TASK ITEM: Without the pictures, output the records below word for word.

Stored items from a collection
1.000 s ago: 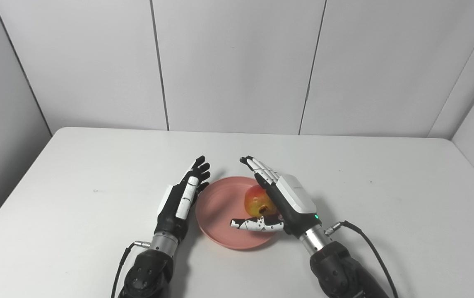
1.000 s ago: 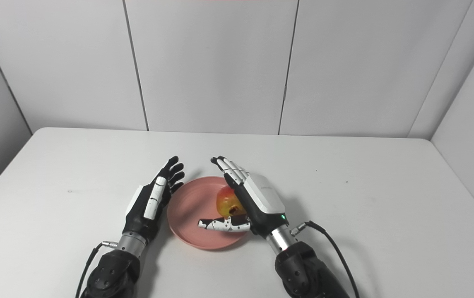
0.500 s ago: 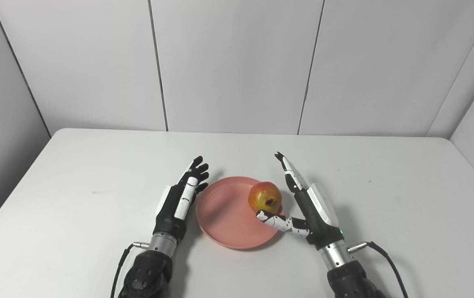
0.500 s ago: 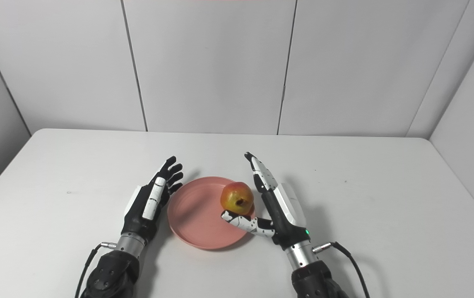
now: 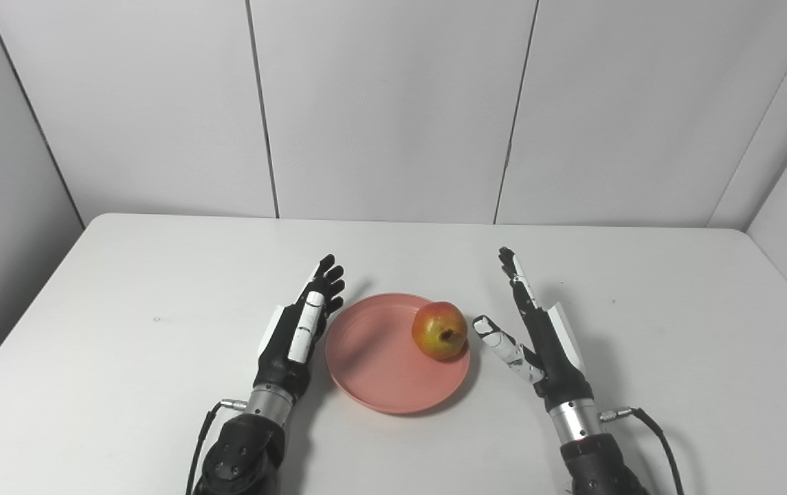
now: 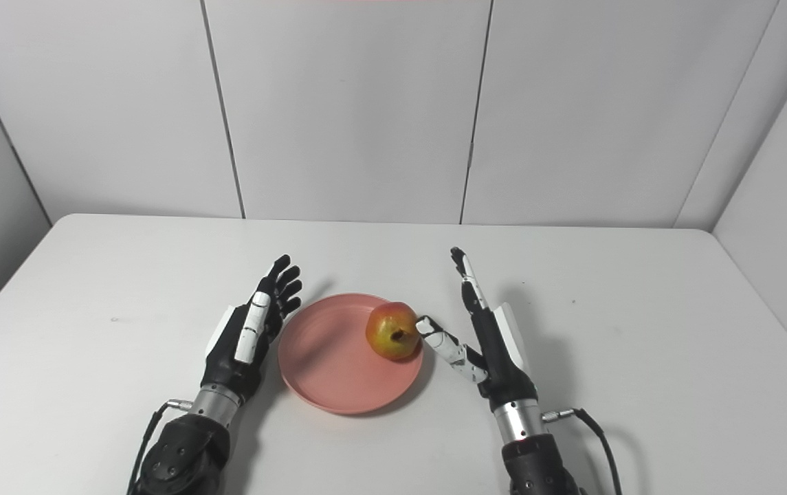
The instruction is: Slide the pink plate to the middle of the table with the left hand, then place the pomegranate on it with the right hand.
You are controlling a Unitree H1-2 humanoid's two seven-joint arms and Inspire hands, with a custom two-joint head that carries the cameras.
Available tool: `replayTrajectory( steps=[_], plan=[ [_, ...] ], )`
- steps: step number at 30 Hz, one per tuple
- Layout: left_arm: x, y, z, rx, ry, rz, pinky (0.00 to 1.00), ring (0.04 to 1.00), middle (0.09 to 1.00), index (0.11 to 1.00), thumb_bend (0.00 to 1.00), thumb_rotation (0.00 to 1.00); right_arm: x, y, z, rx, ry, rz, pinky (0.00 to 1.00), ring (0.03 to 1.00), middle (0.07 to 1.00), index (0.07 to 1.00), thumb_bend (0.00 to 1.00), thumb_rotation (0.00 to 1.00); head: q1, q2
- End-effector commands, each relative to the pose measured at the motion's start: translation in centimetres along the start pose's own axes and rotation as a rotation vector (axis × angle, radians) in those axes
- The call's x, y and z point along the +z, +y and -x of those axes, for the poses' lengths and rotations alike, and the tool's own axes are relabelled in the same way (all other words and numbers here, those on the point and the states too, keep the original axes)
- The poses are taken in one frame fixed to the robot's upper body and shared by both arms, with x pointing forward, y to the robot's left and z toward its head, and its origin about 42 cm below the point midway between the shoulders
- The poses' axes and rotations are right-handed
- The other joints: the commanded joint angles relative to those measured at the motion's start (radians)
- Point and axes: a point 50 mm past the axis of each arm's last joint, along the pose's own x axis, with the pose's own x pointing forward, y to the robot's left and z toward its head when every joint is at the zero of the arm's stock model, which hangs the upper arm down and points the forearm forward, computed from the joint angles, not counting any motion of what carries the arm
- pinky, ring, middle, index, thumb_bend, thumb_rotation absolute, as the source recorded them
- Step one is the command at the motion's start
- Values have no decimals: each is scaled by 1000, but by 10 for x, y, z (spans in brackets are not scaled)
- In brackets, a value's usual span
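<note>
A pink plate point(image 5: 379, 364) lies on the white table near its middle front. On the plate's right part rests a red-and-yellow pomegranate point(image 5: 440, 331), its dark crown facing me. My right hand point(image 5: 537, 330) stands open just right of the plate, fingers straight and pointing away, thumb stretched toward the fruit without holding it. Just left of the plate's rim my left hand point(image 5: 300, 323) is open too, palm toward the plate, holding nothing.
The white table point(image 5: 125, 289) is bounded by grey wall panels at the back and on both sides. Cables trail from both wrists near the front edge.
My right hand has let go of the pomegranate and drawn off to the right, clear of the plate. The fruit stays on the plate. The left hand has barely moved.
</note>
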Motion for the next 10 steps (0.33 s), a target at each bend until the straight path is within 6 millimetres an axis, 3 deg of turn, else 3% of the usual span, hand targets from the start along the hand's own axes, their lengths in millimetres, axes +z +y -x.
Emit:
replayTrajectory(
  steps=[1,10],
  plan=[
    [4,7,-3,1,-45,-18,969,975,984,977,593,1000,13,-3,-13,-21,-20,-44,1000,1000,1000,1000,528,918,3,1],
    [6,13,-1,23,-65,-70,952,979,991,985,562,1000,12,2,-12,-8,30,-121,1000,1000,1000,1000,486,943,-6,7]
  ],
)
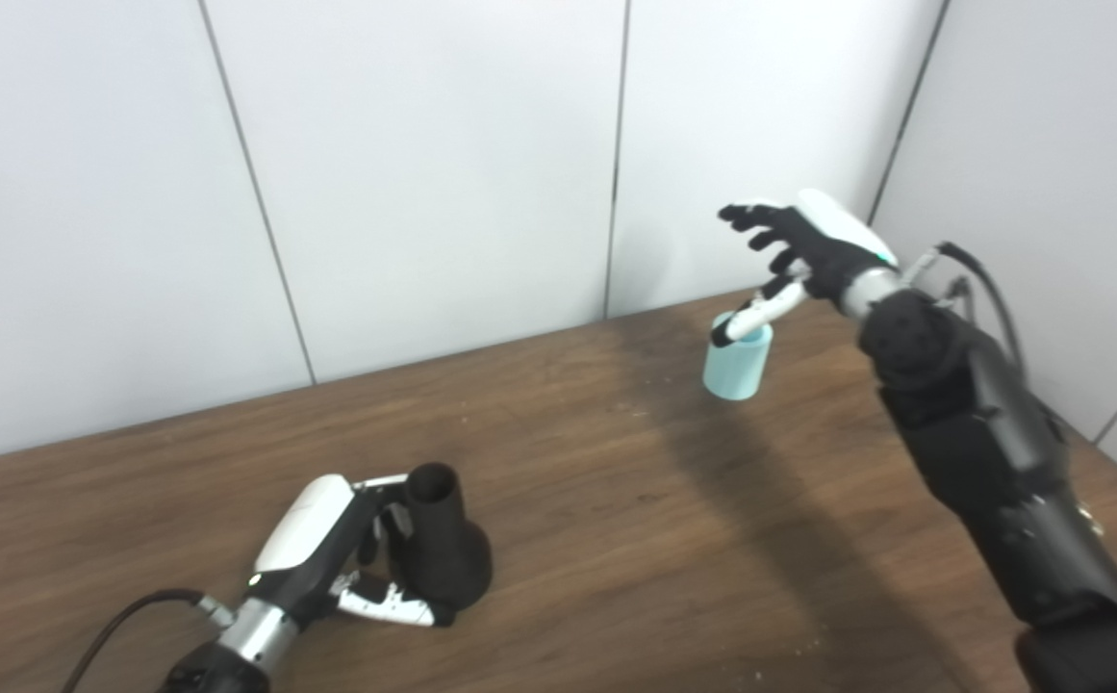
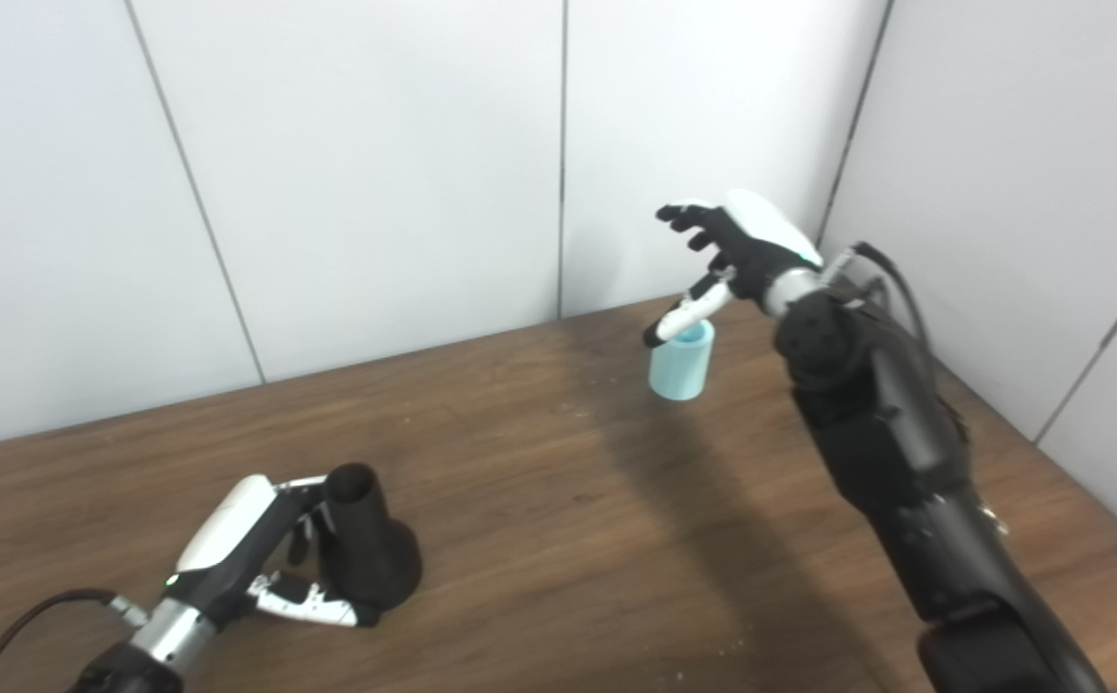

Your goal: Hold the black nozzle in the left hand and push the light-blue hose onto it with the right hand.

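The black nozzle [image 1: 443,553] stands on the wooden table [image 1: 616,500] near its front edge, wide base down and open neck up. It looks rigid and light, so it is best taken around the narrow neck. The left hand [image 1: 351,558] is wrapped around it from the left side, fingers at the neck and thumb at the base.

Far behind and to the right of the nozzle, the light-blue hose [image 1: 739,362] is a short upright piece, probably soft and easy to tip. The right hand [image 1: 799,252] hovers above it, fingers spread and holding nothing; its thumb reaches the hose rim.
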Robot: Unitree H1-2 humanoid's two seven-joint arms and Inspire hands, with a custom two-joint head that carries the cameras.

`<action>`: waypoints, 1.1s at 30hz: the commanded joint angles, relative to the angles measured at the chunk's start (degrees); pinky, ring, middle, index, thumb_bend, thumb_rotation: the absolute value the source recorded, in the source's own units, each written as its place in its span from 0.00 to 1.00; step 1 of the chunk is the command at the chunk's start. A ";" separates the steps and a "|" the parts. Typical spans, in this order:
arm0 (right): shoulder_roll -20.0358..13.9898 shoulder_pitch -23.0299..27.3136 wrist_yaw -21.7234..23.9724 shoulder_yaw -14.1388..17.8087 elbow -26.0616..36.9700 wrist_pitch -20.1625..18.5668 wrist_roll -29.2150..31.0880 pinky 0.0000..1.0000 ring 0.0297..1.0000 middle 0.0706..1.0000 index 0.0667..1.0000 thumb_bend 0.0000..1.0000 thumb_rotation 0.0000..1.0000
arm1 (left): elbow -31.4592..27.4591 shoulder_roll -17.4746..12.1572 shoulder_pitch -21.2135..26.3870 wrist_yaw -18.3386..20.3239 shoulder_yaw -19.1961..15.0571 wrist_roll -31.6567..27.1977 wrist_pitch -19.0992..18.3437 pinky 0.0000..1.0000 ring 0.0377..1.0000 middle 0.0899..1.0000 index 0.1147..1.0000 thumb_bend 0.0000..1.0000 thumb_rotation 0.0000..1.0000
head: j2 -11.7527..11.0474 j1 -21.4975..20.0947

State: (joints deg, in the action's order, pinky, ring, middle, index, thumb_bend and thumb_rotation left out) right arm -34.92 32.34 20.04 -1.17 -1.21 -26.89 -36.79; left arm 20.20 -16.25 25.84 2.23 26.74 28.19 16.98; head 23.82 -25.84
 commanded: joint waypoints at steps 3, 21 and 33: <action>-2.42 3.29 0.37 -5.44 -3.73 -0.02 -10.12 0.69 0.84 0.88 0.87 0.93 0.24 | 4.08 -3.73 -2.25 3.45 0.35 3.14 -2.79 0.35 0.40 0.37 0.43 0.53 0.00 | -0.15 -0.02; -1.20 5.31 1.29 -7.00 -12.43 0.23 -12.89 0.67 0.83 0.91 0.89 0.98 0.31 | 3.70 -4.11 -2.82 4.02 -0.08 2.44 -2.32 0.34 0.39 0.37 0.43 0.53 0.00 | 0.29 -0.33; -0.74 3.94 -12.04 -6.22 -17.50 5.06 -8.35 0.67 0.77 0.79 0.80 0.92 0.15 | 2.61 -4.33 -3.25 4.69 0.01 2.47 -3.30 0.34 0.39 0.36 0.43 0.52 0.00 | 0.36 -0.20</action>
State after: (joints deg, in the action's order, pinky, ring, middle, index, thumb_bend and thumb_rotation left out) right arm -34.55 34.31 11.49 -8.37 -19.48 -23.74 -45.23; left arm 19.78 -17.15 25.51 2.79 26.13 27.64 17.19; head 24.17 -26.02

SOLUTION:
1.000 s ago: 
1.000 s ago: 
0.500 s ago: 
0.500 s ago: 
now: 
now: 
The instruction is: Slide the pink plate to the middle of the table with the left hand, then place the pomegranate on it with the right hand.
You are controlling a Unitree H1-2 humanoid's two seven-joint arms and Inspire hands, with a custom two-joint head that carries the cameras.
Available tool: `replayTrajectory( steps=[_], plan=[ [_, ...] ], )`
- steps: step number at 30 Hz, one per tuple
- Layout: left_arm: x, y, z, rx, ry, rz, pinky (0.00 to 1.00), ring (0.04 to 1.00), middle (0.09 to 1.00), index (0.11 to 1.00), thumb_bend (0.00 to 1.00), thumb_rotation (0.00 to 1.00); right_arm: x, y, z, rx, ry, rz, pinky (0.00 to 1.00), ring (0.03 to 1.00), middle (0.07 to 1.00), index (0.07 to 1.00), thumb_bend (0.00 to 1.00), thumb_rotation (0.00 to 1.00); head: q1, q2
- End-effector commands, each relative to the pose measured at the motion's start: translation in centimetres along the start pose's own axes and rotation as a rotation vector (axis × angle, radians) in those axes
- The call's x, y and z point along the +z, +y and -x of those axes, for the poses' lengths and rotations alike, and the tool's own axes are relabelled in the same way (all other words and numbers here, those on the point and the states too, keep the original axes)
- The poses are taken in one frame fixed to the robot's upper body and shared by both arms, with x pointing forward, y to the robot's left and z toward its head, and its origin about 42 cm below the point midway between the shoulders
- The poses' axes and rotations are right-handed
- The other joints: the commanded joint angles relative to those measured at the motion's start (radians)
- Point and axes: a point 50 mm past the axis of each arm's last joint, along the pose's own x axis, with the pose's own x pointing forward, y to the robot's left and z toward its head when every joint is at the zero of the arm's stock model, which hangs the upper arm down and points the forearm forward, computed from the joint angles, not counting any motion of what carries the arm
- pinky, ring, middle, index, thumb_bend, thumb_rotation absolute, as the source recorded them
- Step one is the command at the motion's start
- Values have no decimals: each is scaled by 1000, but by 10 for x, y, z (spans in brackets are not scaled)
- In brackets, a value's usual span
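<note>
A pink plate point(image 5: 379, 364) lies on the white table near its middle front. On the plate's right part rests a red-and-yellow pomegranate point(image 5: 440, 331), its dark crown facing me. My right hand point(image 5: 537, 330) stands open just right of the plate, fingers straight and pointing away, thumb stretched toward the fruit without holding it. Just left of the plate's rim my left hand point(image 5: 300, 323) is open too, palm toward the plate, holding nothing.
The white table point(image 5: 125, 289) is bounded by grey wall panels at the back and on both sides. Cables trail from both wrists near the front edge.
My right hand has let go of the pomegranate and drawn off to the right, clear of the plate. The fruit stays on the plate. The left hand has barely moved.
</note>
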Motion for the next 10 steps (0.33 s), a target at each bend until the straight path is within 6 millimetres an axis, 3 deg of turn, else 3% of the usual span, hand targets from the start along the hand's own axes, their lengths in millimetres, axes +z +y -x.
Emit:
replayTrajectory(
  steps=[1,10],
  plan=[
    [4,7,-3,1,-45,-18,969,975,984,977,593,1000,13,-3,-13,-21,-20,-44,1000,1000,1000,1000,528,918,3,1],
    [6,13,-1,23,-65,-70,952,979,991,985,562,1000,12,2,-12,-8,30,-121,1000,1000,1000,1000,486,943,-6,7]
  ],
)

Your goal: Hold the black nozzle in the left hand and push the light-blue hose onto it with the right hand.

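The black nozzle [image 1: 443,553] stands on the wooden table [image 1: 616,500] near its front edge, wide base down and open neck up. It looks rigid and light, so it is best taken around the narrow neck. The left hand [image 1: 351,558] is wrapped around it from the left side, fingers at the neck and thumb at the base.

Far behind and to the right of the nozzle, the light-blue hose [image 1: 739,362] is a short upright piece, probably soft and easy to tip. The right hand [image 1: 799,252] hovers above it, fingers spread and holding nothing; its thumb reaches the hose rim.
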Robot: Unitree H1-2 humanoid's two seven-joint arms and Inspire hands, with a custom two-joint head that carries the cameras.

`<action>`: waypoints, 1.1s at 30hz: the commanded joint angles, relative to the angles measured at the chunk's start (degrees); pinky, ring, middle, index, thumb_bend, thumb_rotation: the absolute value the source recorded, in the source's own units, each written as its place in its span from 0.00 to 1.00; step 1 of the chunk is the command at the chunk's start. A ";" separates the steps and a "|" the parts. Typical spans, in this order:
arm0 (right): shoulder_roll -20.0358..13.9898 shoulder_pitch -23.0299..27.3136 wrist_yaw -21.7234..23.9724 shoulder_yaw -14.1388..17.8087 elbow -26.0616..36.9700 wrist_pitch -20.1625..18.5668 wrist_roll -29.2150..31.0880 pinky 0.0000..1.0000 ring 0.0297..1.0000 middle 0.0706..1.0000 index 0.0667..1.0000 thumb_bend 0.0000..1.0000 thumb_rotation 0.0000..1.0000
arm1 (left): elbow -31.4592..27.4591 shoulder_roll -17.4746..12.1572 shoulder_pitch -21.2135..26.3870 wrist_yaw -18.3386..20.3239 shoulder_yaw -19.1961..15.0571 wrist_roll -31.6567..27.1977 wrist_pitch -19.0992..18.3437 pinky 0.0000..1.0000 ring 0.0377..1.0000 middle 0.0899..1.0000 index 0.1147..1.0000 thumb_bend 0.0000..1.0000 thumb_rotation 0.0000..1.0000
head: j2 -11.7527..11.0474 j1 -21.4975..20.0947

State: (joints deg, in the action's order, pinky, ring, middle, index, thumb_bend and thumb_rotation left out) right arm -34.92 32.34 20.04 -1.17 -1.21 -26.89 -36.79; left arm 20.20 -16.25 25.84 2.23 26.74 28.19 16.98; head 23.82 -25.84
 commanded: joint waypoints at steps 3, 21 and 33: <action>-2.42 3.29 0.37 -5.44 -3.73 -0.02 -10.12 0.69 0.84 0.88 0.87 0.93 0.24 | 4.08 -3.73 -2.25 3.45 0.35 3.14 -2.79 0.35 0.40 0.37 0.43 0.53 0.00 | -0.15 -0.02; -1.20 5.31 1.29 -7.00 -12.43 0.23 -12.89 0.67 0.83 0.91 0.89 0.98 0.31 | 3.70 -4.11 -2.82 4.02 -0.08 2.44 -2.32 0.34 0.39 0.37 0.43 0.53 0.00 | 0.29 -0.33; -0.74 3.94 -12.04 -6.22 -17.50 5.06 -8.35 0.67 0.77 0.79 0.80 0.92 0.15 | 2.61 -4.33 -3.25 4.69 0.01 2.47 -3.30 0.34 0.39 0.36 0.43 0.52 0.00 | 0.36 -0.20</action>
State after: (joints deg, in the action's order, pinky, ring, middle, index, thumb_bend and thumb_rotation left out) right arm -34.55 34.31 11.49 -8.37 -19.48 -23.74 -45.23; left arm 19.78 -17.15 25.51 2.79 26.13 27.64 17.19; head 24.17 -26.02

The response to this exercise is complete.